Copy out each line of the data below in which "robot" appears.

[Saved entries]

>>>>

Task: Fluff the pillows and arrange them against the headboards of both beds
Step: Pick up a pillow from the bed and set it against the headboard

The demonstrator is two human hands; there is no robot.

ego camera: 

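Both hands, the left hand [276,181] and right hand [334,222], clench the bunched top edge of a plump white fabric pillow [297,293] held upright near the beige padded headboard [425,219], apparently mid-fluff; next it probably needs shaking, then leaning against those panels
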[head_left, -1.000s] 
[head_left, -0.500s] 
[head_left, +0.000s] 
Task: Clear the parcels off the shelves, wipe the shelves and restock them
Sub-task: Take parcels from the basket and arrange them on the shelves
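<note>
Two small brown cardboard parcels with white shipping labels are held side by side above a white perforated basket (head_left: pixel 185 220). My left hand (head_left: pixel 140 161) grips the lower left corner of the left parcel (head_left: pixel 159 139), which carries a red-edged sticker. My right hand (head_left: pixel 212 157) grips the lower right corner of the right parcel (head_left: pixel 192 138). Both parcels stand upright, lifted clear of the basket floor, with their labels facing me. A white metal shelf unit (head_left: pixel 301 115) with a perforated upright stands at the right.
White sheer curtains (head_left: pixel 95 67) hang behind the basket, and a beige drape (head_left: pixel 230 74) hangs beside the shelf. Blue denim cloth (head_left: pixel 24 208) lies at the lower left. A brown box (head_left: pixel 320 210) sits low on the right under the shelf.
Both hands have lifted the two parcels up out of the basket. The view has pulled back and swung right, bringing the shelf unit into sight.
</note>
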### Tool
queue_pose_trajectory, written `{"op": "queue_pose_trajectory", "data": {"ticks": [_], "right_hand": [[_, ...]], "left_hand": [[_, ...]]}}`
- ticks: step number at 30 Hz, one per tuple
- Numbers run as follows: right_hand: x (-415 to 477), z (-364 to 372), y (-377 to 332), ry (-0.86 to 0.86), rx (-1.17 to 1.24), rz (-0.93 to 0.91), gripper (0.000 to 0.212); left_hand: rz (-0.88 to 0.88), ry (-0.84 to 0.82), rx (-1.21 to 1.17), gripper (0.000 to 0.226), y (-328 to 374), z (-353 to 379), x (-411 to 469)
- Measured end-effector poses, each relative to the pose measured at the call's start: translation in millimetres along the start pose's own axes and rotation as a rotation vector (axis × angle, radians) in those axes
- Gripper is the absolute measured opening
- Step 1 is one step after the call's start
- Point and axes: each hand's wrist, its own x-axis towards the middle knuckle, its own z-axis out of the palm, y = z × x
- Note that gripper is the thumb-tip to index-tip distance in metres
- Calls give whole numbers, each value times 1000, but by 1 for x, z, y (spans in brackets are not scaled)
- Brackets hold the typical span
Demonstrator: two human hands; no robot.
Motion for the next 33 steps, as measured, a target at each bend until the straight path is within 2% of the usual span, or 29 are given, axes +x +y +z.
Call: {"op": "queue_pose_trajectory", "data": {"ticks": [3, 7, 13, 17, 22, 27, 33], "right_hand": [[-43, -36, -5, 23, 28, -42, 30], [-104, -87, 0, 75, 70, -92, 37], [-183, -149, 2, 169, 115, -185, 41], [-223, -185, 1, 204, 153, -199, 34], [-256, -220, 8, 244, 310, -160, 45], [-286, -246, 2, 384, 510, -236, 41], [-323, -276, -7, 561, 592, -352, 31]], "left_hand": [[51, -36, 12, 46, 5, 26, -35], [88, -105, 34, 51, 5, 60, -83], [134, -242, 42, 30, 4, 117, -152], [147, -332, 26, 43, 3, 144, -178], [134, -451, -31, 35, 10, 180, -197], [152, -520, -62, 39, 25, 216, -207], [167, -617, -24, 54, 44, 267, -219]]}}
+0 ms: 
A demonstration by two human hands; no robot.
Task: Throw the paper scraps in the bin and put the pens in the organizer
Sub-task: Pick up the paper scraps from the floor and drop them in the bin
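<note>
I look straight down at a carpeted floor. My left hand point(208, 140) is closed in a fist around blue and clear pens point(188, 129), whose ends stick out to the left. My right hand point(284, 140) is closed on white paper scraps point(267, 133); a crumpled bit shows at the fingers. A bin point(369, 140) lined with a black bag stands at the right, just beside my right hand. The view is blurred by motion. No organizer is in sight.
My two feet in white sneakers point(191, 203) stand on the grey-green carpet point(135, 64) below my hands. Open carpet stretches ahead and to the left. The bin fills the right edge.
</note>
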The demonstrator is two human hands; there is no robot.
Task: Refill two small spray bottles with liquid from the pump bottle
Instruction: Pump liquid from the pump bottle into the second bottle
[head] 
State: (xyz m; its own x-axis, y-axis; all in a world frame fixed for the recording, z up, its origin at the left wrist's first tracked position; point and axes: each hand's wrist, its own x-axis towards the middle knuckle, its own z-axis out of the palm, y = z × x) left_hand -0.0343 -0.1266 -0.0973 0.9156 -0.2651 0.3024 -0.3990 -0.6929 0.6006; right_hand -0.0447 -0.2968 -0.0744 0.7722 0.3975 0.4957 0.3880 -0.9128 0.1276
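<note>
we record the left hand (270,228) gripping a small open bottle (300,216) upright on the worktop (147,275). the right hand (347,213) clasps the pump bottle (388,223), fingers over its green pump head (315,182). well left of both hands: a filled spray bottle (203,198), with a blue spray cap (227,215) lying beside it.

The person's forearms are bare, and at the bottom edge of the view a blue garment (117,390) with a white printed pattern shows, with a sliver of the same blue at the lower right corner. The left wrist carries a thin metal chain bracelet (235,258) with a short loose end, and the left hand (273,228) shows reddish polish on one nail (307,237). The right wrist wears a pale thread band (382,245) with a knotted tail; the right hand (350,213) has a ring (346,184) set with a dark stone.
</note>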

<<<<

Response below:
The demonstrator is two human hands; there is no robot.
Demonstrator: two human hands; no robot.
A demonstration by two human hands; no robot.
The demonstrator is two human hands; there is no robot.

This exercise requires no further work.